Start of Information shown

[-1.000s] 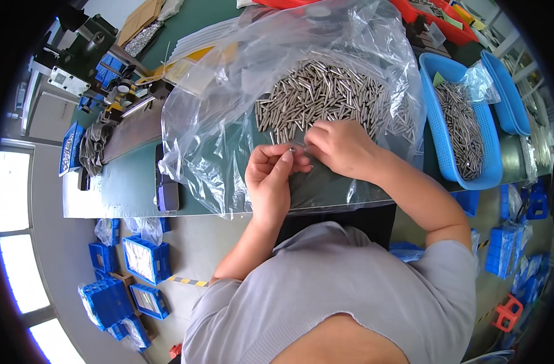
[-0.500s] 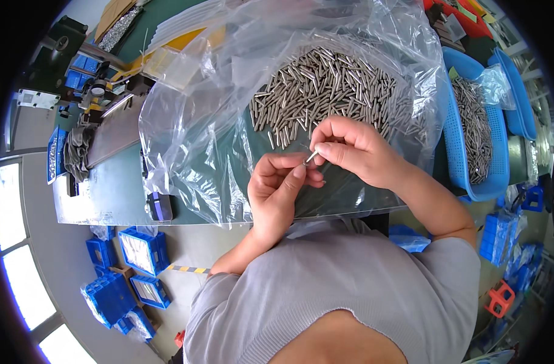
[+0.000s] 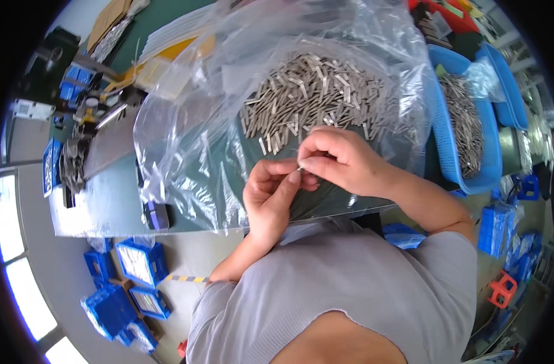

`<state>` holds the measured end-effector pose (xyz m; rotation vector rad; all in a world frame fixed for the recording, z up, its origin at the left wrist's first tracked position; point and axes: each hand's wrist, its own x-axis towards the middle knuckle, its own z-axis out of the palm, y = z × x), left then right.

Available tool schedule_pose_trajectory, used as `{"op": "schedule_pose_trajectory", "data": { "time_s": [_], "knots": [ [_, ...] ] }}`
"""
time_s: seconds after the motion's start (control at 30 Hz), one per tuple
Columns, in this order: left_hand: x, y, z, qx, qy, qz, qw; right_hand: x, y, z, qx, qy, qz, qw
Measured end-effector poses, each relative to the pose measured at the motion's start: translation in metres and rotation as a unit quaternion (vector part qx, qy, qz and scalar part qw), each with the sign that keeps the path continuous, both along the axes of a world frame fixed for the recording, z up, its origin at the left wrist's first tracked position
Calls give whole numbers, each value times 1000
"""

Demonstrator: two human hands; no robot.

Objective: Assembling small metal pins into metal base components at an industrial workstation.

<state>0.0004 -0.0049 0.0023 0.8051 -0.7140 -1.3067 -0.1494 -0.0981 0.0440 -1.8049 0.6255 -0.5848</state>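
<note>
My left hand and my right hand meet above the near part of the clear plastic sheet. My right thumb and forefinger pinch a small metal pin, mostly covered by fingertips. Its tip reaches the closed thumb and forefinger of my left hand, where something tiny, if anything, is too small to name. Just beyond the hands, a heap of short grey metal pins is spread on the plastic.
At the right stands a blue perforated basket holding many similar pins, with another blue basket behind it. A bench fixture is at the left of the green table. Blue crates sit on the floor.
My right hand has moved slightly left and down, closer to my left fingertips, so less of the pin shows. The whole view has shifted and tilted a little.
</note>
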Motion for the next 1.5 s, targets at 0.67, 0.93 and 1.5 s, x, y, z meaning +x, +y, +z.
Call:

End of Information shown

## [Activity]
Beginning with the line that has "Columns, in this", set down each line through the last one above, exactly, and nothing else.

## [Reply to the task]
Columns, in this order: left_hand: x, y, z, qx, qy, qz, qw; right_hand: x, y, z, qx, qy, qz, qw
Measured end-effector poses, each relative to the pose measured at the motion's start: translation in metres and rotation as a unit quaternion (vector part qx, qy, qz and scalar part qw), each with the sign that keeps the path continuous, both along the axes of a world frame fixed for the recording, z up, its origin at the left wrist's first tracked position
Calls give whole numbers, each value times 1000
"""

Demonstrator: two human hands; no robot.

Objective: Assembling small metal pins into metal base components at an industrial workstation.

<state>0.0004 -0.0049 0.0023 0.8051 -0.7140 -1.3067 -0.1494 -0.0981 0.0440 -1.8049 0.6255 -0.5848</state>
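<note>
My left hand and my right hand meet above the near part of the clear plastic sheet. My right thumb and forefinger pinch a small metal pin, mostly covered by fingertips. Its tip reaches the closed thumb and forefinger of my left hand, where something tiny, if anything, is too small to name. Just beyond the hands, a heap of short grey metal pins is spread on the plastic.
At the right stands a blue perforated basket holding many similar pins, with another blue basket behind it. A bench fixture is at the left of the green table. Blue crates sit on the floor.
My right hand has moved slightly left and down, closer to my left fingertips, so less of the pin shows. The whole view has shifted and tilted a little.
</note>
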Motion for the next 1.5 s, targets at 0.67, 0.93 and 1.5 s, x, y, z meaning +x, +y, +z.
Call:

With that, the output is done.